** Opening Input block **
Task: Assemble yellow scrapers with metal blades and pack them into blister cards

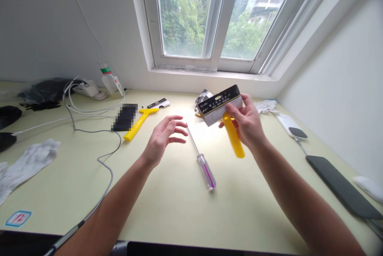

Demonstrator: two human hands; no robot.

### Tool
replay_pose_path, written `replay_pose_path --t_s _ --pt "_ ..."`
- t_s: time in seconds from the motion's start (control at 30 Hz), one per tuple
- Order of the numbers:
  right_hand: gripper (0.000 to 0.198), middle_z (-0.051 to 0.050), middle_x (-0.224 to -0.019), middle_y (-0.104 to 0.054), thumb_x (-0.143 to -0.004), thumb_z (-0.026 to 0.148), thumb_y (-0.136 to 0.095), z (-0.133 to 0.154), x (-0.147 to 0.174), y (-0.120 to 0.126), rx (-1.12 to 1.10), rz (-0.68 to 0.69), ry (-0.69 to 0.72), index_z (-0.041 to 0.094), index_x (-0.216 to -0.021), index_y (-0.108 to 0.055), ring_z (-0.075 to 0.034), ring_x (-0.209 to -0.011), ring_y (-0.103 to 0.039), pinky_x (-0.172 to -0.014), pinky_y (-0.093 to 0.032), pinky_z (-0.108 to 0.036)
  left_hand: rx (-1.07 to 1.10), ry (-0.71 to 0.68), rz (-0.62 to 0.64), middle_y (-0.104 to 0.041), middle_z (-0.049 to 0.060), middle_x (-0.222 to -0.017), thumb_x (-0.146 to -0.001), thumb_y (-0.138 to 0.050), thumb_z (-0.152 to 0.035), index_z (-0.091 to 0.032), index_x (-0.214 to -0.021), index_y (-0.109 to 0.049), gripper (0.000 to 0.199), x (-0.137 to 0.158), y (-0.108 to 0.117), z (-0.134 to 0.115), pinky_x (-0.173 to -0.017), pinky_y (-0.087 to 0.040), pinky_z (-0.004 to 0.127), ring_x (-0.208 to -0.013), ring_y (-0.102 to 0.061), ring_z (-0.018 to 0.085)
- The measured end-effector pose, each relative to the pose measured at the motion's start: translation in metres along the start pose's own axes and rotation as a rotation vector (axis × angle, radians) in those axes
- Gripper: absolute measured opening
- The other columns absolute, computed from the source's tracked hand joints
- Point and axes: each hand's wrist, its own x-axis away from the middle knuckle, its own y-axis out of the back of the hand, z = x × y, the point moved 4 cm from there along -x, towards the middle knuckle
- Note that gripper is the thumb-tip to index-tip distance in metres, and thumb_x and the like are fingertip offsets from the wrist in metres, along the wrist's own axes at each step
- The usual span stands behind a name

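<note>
My right hand [245,122] grips a yellow-handled scraper [233,138], raised over the table. A black-and-white packaging card [220,106] with a hang hole covers its wide head, and my thumb presses on the card. My left hand [165,138] hovers with fingers spread, holding nothing. Just right of its fingertips, a screwdriver [206,172] with a clear, purple-striped handle lies on the table, shaft pointing away. To the left rests another yellow T-shaped scraper [138,123], uncovered, with a loose packaging card [158,103] behind it.
More packaging [204,97] lies behind the raised card. A bottle [112,80], a charger with looping cables [89,89] and a white glove [32,160] occupy the left side. At right are a white device [291,125] and a dark phone-shaped slab [341,184]. A window [215,20] is ahead.
</note>
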Motion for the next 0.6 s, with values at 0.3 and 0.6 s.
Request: replay_pose_path --t_s 0.3,0.6 --pt "0.037 -0.002 -0.08 -0.059 -0.075 0.036 -0.06 -0.061 -0.105 0.06 0.623 0.044 -0.044 0.019 -0.105 -0.047 -0.019 -0.071 -0.057 -0.063 -0.05 -0.033 -0.157 0.091 0.046 -0.064 0.01 -0.103 -0.09 -0.054 -0.048 -0.017 -0.108 -0.06 0.036 -0.002 -0.004 0.011 -0.069 -0.056 0.031 -0.084 -0.065 0.019" --pt "0.045 -0.01 -0.094 -0.063 -0.084 0.033 -0.045 -0.111 -0.086 0.02 1.046 -0.092 0.084 0.02 -0.128 -0.045 -0.023 -0.074 -0.054 -0.07 -0.043 -0.037 -0.21 0.097 0.069 -0.064 0.011 -0.103 -0.09 -0.055 -0.044 -0.017 -0.108 -0.06 0.034 -0.005 -0.003 0.023 -0.069 -0.055 0.03 -0.084 -0.065 0.018"
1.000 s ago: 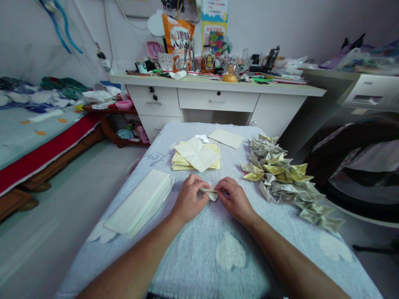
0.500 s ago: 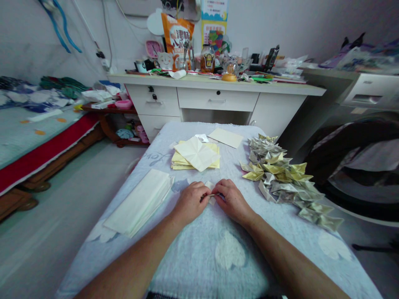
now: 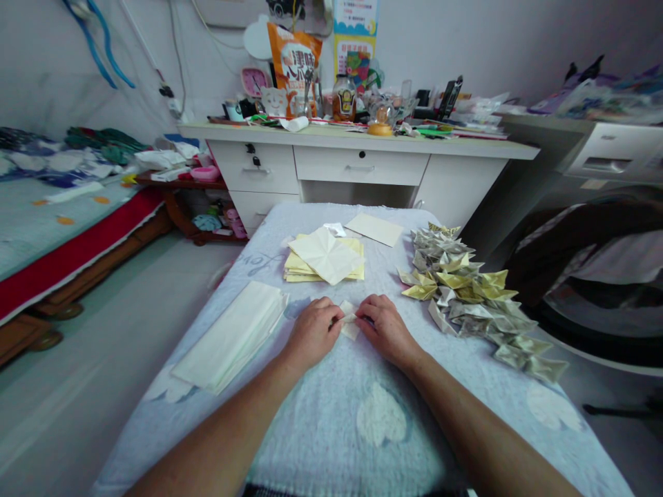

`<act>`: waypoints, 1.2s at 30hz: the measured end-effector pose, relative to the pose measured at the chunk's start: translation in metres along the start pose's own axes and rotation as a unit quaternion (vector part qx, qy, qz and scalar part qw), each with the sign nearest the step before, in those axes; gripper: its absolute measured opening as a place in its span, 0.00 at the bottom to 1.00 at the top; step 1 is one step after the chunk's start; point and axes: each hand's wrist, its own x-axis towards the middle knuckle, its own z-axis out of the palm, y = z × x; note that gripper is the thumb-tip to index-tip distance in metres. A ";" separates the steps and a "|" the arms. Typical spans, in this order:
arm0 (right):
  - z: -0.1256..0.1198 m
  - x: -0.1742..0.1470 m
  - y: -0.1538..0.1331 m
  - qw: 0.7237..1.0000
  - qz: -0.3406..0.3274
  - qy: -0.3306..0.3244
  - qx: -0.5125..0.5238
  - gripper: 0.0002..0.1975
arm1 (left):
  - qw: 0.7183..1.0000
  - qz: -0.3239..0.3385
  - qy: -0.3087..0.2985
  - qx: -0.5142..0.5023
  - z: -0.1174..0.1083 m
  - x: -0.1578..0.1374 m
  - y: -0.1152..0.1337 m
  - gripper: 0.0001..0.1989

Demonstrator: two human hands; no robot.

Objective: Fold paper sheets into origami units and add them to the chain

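A small folded piece of cream paper [image 3: 349, 320] lies between my hands on the cloth-covered table [image 3: 311, 428]. My left hand [image 3: 317, 330] pinches its left side, and my right hand [image 3: 384, 327] grips the right side with bent fingers. Both sets of fingertips are partly hidden. Just beyond them is a stack of yellow paper [image 3: 300, 272], topped by a creased, unfolded cream sheet [image 3: 328, 254]. To the left of my left hand rests a pile of long white paper [image 3: 233, 338]. Folded paper pieces [image 3: 471, 297] in grey and yellow stand in rows on the right.
A flat cream card [image 3: 373, 228] lies at the table's far end. Behind it stands a white desk [image 3: 362, 166] crowded with jars, a snack bag [image 3: 295, 69] and papers. A washing machine [image 3: 595, 207] is at the right, a bed [image 3: 67, 221] at the left.
My fingers have drawn slightly apart, so more of the small folded paper shows between them, lying flatter. Everything else stays in place.
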 end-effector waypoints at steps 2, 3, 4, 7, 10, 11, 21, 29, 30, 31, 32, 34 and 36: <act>0.000 0.000 0.000 1.000 0.007 0.001 0.002 0.03 | 1.000 -0.008 0.003 -0.009 0.000 0.001 -0.001 0.03; 0.000 0.000 0.000 1.000 0.010 0.000 0.004 0.02 | 1.000 -0.011 0.005 -0.014 0.000 0.001 -0.001 0.02; 0.000 0.001 0.000 1.000 0.013 0.000 0.006 0.02 | 1.000 -0.013 0.006 -0.018 -0.001 0.001 -0.002 0.02; -0.001 0.001 0.000 1.000 0.018 0.003 0.010 0.03 | 0.999 -0.015 0.007 -0.028 -0.001 0.002 -0.002 0.03; -0.001 0.001 -0.001 1.000 0.018 0.004 0.015 0.03 | 0.999 -0.015 0.002 -0.031 -0.002 0.002 -0.002 0.03; -0.001 0.001 -0.001 1.000 0.018 0.004 0.016 0.04 | 0.999 -0.014 0.001 -0.031 -0.002 0.002 -0.002 0.03; -0.001 -0.001 0.000 1.000 0.013 -0.005 0.009 0.03 | 0.999 -0.013 0.001 -0.030 -0.002 0.002 -0.003 0.03; -0.001 0.000 0.000 1.000 0.014 -0.008 0.011 0.03 | 0.999 -0.015 0.000 -0.033 -0.002 0.002 -0.003 0.03; -0.001 0.000 0.001 1.000 0.015 -0.007 0.011 0.03 | 0.999 -0.016 0.001 -0.033 -0.002 0.002 -0.003 0.03; -0.001 0.000 0.001 1.000 0.015 -0.006 0.011 0.03 | 0.999 -0.017 0.001 -0.033 -0.002 0.002 -0.003 0.03; -0.001 0.000 0.001 1.000 0.015 -0.005 0.012 0.03 | 0.999 -0.017 0.001 -0.033 -0.002 0.002 -0.003 0.03; -0.001 0.000 0.002 1.000 0.012 0.000 0.013 0.03 | 0.999 -0.017 0.003 -0.033 -0.003 0.001 -0.002 0.03; -0.001 0.000 0.002 1.000 0.010 0.004 0.013 0.03 | 0.999 -0.017 0.005 -0.034 -0.003 0.001 -0.002 0.03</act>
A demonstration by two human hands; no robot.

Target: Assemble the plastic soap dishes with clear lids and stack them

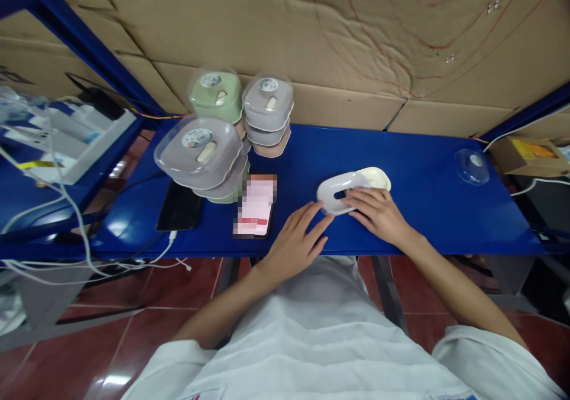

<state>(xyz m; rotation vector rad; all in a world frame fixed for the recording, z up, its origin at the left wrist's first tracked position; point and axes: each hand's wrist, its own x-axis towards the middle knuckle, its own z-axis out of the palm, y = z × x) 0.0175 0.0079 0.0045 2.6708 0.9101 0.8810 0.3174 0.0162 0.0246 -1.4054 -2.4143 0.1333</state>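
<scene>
A smooth pale oval plastic piece (332,187) with a dark opening in its middle lies on the blue table, in front of my body. Its right end is cream-coloured (379,177) and looks like a separate part overlapped by the whiter one. My right hand (376,213) grips the piece at its near right side, fingers bent over it beside the opening. Reaching in from the left, my left hand (298,243) has its fingers spread, with the tips at the piece's left end. Whether those fingertips touch it, I cannot tell.
Stacks of lidded plastic boxes, grey (200,151), green (216,94) and mauve (268,103), stand at the back left. A lit phone (256,207) and a dark phone (178,207) lie near them. A clear lid (472,167) and a cardboard box (528,156) are at right.
</scene>
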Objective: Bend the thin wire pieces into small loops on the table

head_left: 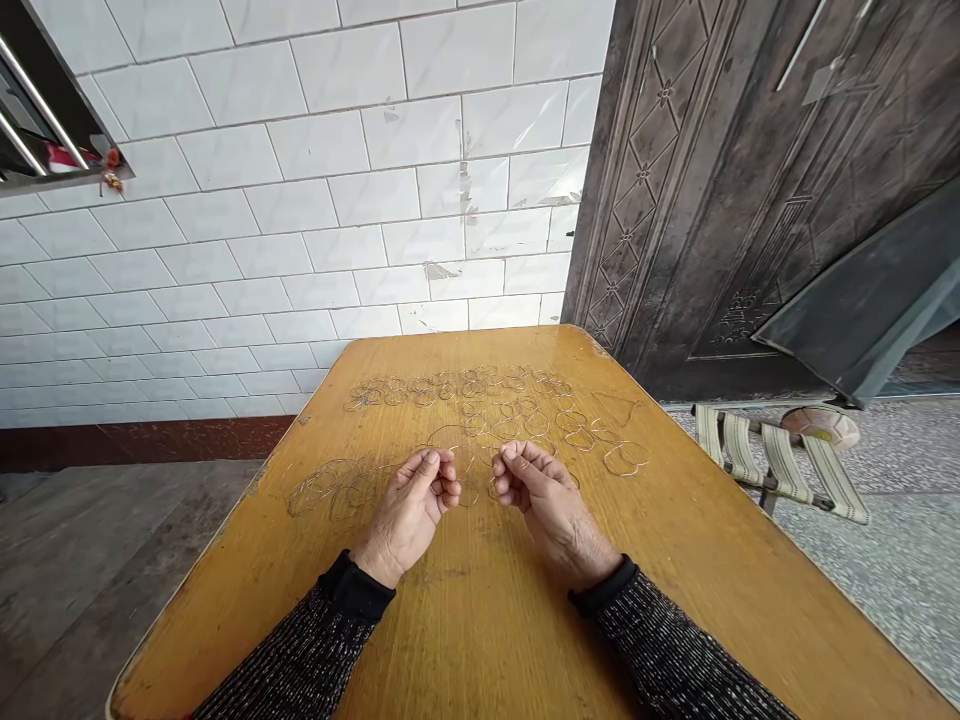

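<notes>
My left hand [414,505] is closed in a pinch over the middle of the wooden table [480,620]. Opposite it, a short gap away, my right hand [547,505] pinches too, thumb against forefinger. A thin wire [471,462] shows faintly between the two hands; its full shape is too fine to follow. Just beyond the fingers lie several looped pieces of thin wire [626,458]. A tangle of wire loops [322,488] rests left of my left hand. Farther back, a row of wire loops [457,384] stretches across the table.
White wall tiles [315,200] rise behind the table's far edge. A dark carved door [720,200] stands at the right, with a strapped folding stool [780,465] and a ball [821,425] on the floor before it. A barred window [45,110] is at upper left.
</notes>
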Available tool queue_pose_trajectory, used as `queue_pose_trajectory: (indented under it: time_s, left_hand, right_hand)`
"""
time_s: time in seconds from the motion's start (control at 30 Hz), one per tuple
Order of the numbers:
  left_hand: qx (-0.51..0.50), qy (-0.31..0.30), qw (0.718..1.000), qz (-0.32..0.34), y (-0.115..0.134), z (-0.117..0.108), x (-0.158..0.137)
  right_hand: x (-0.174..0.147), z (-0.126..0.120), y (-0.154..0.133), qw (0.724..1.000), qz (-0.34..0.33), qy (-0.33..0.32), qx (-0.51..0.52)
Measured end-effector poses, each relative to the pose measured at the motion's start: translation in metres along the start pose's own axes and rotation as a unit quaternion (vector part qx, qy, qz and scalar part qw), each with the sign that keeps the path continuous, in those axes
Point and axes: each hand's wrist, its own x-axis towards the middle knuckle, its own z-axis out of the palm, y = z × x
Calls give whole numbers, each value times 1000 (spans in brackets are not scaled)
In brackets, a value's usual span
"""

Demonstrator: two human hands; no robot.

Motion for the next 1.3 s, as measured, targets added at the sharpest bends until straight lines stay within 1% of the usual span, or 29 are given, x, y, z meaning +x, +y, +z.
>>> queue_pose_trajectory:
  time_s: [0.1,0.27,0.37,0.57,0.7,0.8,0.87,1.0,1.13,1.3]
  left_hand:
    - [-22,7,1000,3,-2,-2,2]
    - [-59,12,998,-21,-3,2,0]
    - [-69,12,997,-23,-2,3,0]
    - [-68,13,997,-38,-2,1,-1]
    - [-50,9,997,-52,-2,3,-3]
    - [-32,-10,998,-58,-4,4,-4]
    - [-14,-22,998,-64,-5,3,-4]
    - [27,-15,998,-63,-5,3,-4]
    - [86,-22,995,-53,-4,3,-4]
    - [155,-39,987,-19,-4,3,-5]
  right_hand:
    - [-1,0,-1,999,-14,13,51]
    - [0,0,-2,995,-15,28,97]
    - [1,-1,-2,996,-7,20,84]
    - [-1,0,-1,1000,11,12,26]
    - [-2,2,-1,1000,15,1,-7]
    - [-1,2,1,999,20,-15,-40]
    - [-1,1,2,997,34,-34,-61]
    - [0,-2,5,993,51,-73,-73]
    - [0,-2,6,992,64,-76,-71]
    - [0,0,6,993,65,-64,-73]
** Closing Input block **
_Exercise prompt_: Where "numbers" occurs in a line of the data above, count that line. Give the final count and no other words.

_Solution for this task_: 3